Его глаза загорелись забавной решительностью во что бы то ни стало убедить бабушку. Но бабушка и не спорила.
— Так ты пойди. Пойди, голубок, что ж тебе так страдать. А красть ты не умеешь, видно. Правда?
Ваня быстро глянул в окно, немного суматошливо нашел правильный ответ и только тогда обратил оживившиеся глаза к бабушке:
— Я так думаю, что я сумел бы, только я не хочу красть. Я, понимаете, не хочу.
— А ты, что ж… когда-нибудь стащил у кого, что ли?
— Нет, еще никогда.
— Так, значит, и не умеешь. Какой же там умеешь!
Ваня не сдавался, он начал уже и хлебом жестикулировать:
— Разве это нужно уметь?

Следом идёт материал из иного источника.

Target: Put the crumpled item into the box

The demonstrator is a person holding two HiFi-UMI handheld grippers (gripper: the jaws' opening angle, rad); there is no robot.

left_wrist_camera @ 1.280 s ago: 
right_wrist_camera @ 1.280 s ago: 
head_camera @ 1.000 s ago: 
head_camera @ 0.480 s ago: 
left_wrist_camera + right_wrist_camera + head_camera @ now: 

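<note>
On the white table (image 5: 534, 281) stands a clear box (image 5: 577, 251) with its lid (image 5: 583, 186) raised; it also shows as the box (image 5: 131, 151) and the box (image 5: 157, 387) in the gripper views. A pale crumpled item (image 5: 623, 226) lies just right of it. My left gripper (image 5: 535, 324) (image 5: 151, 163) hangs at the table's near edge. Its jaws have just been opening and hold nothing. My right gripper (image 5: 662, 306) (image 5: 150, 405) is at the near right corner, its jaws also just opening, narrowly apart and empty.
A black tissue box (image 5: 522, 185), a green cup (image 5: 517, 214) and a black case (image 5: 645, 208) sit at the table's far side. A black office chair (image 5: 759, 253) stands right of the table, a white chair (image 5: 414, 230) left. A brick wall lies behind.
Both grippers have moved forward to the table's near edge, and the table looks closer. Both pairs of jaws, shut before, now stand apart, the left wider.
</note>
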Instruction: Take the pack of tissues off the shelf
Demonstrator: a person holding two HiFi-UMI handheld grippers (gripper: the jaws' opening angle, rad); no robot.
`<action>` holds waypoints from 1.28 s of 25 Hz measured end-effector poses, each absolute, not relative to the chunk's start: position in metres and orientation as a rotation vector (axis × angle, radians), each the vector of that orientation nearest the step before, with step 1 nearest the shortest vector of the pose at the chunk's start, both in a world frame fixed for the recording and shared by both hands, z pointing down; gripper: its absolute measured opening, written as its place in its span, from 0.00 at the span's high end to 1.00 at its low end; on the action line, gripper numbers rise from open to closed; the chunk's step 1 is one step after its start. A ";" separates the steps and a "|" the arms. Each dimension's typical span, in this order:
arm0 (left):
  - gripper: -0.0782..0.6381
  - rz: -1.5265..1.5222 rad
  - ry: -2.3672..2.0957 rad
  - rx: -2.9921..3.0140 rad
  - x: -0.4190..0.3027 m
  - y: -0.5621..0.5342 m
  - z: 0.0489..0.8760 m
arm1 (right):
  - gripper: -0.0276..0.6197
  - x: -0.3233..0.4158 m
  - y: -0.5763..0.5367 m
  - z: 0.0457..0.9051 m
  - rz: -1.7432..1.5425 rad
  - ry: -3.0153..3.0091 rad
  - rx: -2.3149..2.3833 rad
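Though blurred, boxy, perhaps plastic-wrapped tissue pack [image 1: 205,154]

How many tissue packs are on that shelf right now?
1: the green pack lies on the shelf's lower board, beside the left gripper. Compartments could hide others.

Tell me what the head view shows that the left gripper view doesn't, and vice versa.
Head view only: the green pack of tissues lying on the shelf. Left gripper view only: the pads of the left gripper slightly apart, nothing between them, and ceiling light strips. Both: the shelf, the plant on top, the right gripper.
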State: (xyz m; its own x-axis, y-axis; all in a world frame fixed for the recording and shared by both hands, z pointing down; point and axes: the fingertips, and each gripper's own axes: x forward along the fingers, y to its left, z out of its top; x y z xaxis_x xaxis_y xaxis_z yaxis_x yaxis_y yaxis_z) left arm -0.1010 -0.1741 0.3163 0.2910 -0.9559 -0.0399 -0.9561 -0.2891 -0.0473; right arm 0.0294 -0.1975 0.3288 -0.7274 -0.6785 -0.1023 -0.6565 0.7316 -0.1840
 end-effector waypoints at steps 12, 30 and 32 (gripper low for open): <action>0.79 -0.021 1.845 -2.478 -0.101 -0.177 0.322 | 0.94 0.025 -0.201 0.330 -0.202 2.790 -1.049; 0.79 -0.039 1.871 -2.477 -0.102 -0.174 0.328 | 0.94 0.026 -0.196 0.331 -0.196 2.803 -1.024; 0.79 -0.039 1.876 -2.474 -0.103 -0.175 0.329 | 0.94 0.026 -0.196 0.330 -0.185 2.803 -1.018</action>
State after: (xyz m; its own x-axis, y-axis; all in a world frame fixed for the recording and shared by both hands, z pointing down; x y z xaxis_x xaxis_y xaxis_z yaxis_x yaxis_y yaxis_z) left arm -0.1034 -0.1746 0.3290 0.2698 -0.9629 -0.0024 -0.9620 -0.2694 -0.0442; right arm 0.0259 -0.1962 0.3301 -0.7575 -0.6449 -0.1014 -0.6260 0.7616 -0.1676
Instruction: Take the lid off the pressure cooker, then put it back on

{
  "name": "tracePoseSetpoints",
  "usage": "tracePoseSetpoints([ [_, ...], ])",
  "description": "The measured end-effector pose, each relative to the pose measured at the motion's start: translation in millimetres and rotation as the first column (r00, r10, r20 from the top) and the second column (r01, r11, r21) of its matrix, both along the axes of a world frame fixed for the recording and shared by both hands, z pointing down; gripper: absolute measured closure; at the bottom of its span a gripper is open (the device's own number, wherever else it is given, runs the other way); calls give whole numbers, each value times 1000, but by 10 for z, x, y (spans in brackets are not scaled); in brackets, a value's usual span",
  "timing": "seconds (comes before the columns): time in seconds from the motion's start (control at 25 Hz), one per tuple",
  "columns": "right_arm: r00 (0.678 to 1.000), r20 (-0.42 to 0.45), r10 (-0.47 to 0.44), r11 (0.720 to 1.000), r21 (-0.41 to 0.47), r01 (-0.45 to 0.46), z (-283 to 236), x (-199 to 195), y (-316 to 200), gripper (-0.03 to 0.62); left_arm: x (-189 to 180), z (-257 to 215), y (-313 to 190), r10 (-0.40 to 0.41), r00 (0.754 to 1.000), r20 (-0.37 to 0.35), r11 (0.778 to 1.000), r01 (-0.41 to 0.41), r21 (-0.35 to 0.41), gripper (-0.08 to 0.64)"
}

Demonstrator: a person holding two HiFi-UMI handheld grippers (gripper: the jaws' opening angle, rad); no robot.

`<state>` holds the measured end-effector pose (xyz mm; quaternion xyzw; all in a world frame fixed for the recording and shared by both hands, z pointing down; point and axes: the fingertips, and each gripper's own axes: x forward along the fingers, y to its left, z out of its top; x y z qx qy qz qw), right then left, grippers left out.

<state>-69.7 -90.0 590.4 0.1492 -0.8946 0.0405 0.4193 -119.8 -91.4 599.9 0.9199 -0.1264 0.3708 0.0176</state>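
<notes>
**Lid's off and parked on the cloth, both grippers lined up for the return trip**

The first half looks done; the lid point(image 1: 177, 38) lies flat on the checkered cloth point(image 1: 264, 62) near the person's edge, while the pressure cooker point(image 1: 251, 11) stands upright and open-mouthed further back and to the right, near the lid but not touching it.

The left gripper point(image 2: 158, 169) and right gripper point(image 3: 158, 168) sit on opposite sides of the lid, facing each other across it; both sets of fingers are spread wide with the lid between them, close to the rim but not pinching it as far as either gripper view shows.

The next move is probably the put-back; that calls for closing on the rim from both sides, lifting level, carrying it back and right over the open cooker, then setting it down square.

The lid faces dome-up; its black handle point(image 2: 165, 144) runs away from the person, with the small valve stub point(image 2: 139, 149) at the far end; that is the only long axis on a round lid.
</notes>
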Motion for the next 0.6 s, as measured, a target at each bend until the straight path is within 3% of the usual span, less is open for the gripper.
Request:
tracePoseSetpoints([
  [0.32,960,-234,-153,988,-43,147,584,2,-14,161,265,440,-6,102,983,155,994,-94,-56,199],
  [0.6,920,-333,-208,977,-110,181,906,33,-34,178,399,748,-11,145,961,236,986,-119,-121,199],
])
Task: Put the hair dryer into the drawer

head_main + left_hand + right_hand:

Это совсем нельзя сказать «уметь». Если ботинки чистить, так нужно уметь.
Бабушка улыбнулась ласково:
— Чего это мы разговариваем все? Ты кушай хлеб, кушай.
— Я там… в соломе. Там…
— Ну, это, как тебе лучше.
— До свиданья.
— До свиданья. А как же тебя зовут?
— Ваня Гальченко.
— Ишь ты, фамилия у тебя какая! Гальченко. Ты, Ваня, не бойся. Если не скоро найдешь эту самую колонию, так заходи. Хлеб у нас всегда есть.
Мальчики на лежанке зашевелились. Один из них взволнованно забегал глазенками по комнате, бросил наконец свои кубики:
— Баба! А почему он такой?
Ваня открыл дверь и не слышал, что ответила бабушка на этот важный вопрос.
Возле соломы съел Ваня половину хлеба, а вторую половину запрятал. Он не чувствовал себя способным когда-нибудь зайти к бабушке и попросить хлеба. За два дня, истекшие после катастрофы, Ваня обошел весь город, несколько раз заходил на рынок, прохаживался мимо столиков и киосков, в закоулках рынка и на второстепенных улицах он видел просящих старух, калек и детей, и тогда решил, что протягивать руку и просить, как они, долю… он никогда не будет.
Все-таки Ваня хотел найти работу. Какая именно должна быть работа, Ваня не знал и даже не думал об этом. Он находил много рабочих мест в запущенных парадных ходах, и кое-как сбитых деревянных пристройках. Прямо на улице сидели сапожники и заливщики галош, в закопченных, покосившихся хибарках стучали жестянщики, арматурщики. Ваня подходил к ним, прислонялся на притолоке — и, постояв, уходил. У всех них был инструмент, у него инструмента не было, и выхода из этого положения он не мог найти!